ODBC drivers

Scott Lystig Fritchie scott@REDACTED
Tue Dec 5 22:46:21 CET 2000


>>>>> "dn" == Daniel Neri <dne@REDACTED> writes:

dn> I've never tried it myself, but I suppose you could check out
dn> MyODBC:

I've used the unixODBC driver manager with MySQL (open source),
PostgreSQL (open source), and Clustra (commercial).  I've found a
couple of bugs, but the folks maintaining it have been very
responsive.  Overall, it's very usable.  It contains all the headers
required to compile ODBC applications on UNIX platforms.  The
Intersolv driver manager, at least the one bundled with recent
versions of Solaris, requires that you obtain the necessary header
files from the Microsoft SDK.

If you're working with Solaris/SPARC machines, you may already have
the Intersolv driver manager installed in /opt/ISLIodbc.  Or it is
sitting on the OS media shipped with the box.
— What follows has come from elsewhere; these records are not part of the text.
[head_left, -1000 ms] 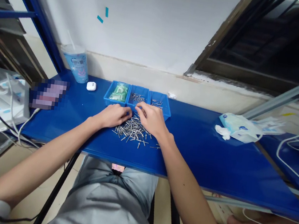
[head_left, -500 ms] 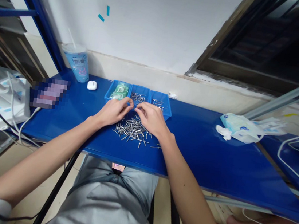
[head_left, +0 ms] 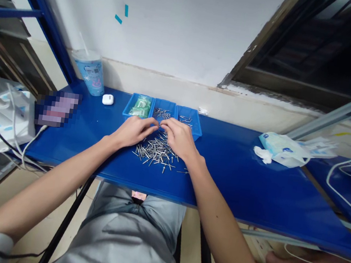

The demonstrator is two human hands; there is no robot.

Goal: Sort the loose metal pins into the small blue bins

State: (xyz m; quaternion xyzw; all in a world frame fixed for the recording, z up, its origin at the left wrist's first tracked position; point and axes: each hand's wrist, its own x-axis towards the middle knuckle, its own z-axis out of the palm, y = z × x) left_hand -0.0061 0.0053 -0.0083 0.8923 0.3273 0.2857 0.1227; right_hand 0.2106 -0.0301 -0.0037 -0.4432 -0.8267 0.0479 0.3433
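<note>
A loose pile of pop rivets (head_left: 156,150) lies on the blue table, silvery and thin, with a few strays at its right. Above its far side my left hand (head_left: 133,131) and my right hand (head_left: 180,139) meet, fingertips almost touching. Both are closed in a pinch; whatever is between the fingertips is too small to make out. Just beyond them three blue bins stand in a row. The left bin (head_left: 127,109) holds green-and-clear plastic packets, while rivets lie in the middle bin (head_left: 165,103) and the right bin (head_left: 198,128).
A blue drink cup (head_left: 89,75) with a straw and a white earbud case (head_left: 107,99) stand at the back left. Cables and a white power strip (head_left: 13,121) crowd the left end. Toward the right lies a wipes pack (head_left: 283,151) beside a crumpled tissue (head_left: 262,154).
The fingers of both hands have shifted slightly, and the fingertips have drawn closer together. The pile and the bins look the same.
</note>
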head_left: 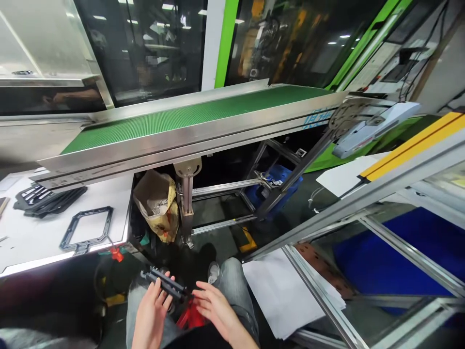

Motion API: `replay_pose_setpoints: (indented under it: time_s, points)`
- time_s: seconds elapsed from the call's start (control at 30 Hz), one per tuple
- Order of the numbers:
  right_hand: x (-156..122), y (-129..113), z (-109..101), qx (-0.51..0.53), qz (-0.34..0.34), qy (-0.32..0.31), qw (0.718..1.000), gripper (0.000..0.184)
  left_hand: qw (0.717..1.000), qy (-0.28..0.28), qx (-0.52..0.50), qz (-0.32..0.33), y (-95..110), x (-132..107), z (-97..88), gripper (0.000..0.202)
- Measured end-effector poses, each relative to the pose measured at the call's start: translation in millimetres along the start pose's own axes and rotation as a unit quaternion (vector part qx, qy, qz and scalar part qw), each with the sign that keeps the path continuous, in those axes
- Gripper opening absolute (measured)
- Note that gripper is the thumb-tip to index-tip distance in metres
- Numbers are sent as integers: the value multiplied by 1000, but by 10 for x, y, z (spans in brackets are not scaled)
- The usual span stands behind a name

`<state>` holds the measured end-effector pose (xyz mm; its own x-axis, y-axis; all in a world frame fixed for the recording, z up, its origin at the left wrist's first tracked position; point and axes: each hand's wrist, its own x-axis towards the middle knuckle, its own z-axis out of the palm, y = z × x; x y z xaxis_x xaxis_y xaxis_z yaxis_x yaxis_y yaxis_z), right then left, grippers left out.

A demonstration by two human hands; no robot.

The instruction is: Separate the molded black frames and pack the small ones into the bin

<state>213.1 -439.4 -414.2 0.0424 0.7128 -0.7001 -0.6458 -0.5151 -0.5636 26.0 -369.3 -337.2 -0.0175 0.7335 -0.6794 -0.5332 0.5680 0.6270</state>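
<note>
My left hand grips a black plastic moulded part low in the view, over my lap. My right hand is beside it, fingers partly spread, with the fingertips at the part's right end. Both hands hover above my knees in grey jeans. A red object shows between my legs, partly hidden by my hands.
A white worktable at the left carries a black frame and a stack of black parts. A green conveyor belt runs across behind. A bag of scraps stands under it. White sheets and aluminium framing lie to the right.
</note>
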Motion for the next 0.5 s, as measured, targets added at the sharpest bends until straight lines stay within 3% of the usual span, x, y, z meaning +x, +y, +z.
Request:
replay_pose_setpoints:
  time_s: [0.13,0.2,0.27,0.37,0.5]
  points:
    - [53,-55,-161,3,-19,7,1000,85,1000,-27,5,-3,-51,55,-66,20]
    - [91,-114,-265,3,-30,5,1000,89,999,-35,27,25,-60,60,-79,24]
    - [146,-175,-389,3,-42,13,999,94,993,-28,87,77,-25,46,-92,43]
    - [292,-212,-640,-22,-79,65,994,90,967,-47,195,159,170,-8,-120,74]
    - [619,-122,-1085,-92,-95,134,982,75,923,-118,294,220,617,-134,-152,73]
The unixODBC source distribution comes with ODBC drivers for MiniSQL,
MySQL, and PostgreSQL.  This makes compilation & installation easier
if you're using one of those databases.

It's possible, in theory, to have an application use an ODBC driver
library directly, without an intermediate ODBC driver manager such as
unixODBC or Intersolv or other commercial products.  I haven't figured
out such magic, since both unixODBC and Intersolv's have been working
well.

The ODBC library distributed with Erlang/OTP is a, well, brute-force
implementation.  All of the peculiarities of the C API are also
exposed to the Erlang developer.  IMO, it's icky: the "impedence
mismatch" that is so miniscule with Mnesia is instead *so* big with
the current ODBC library.  I'd like to reimplement it to make the
library more Erlang-friendly, but my boss squashed that idea until
I've finished other things first.  Oh well.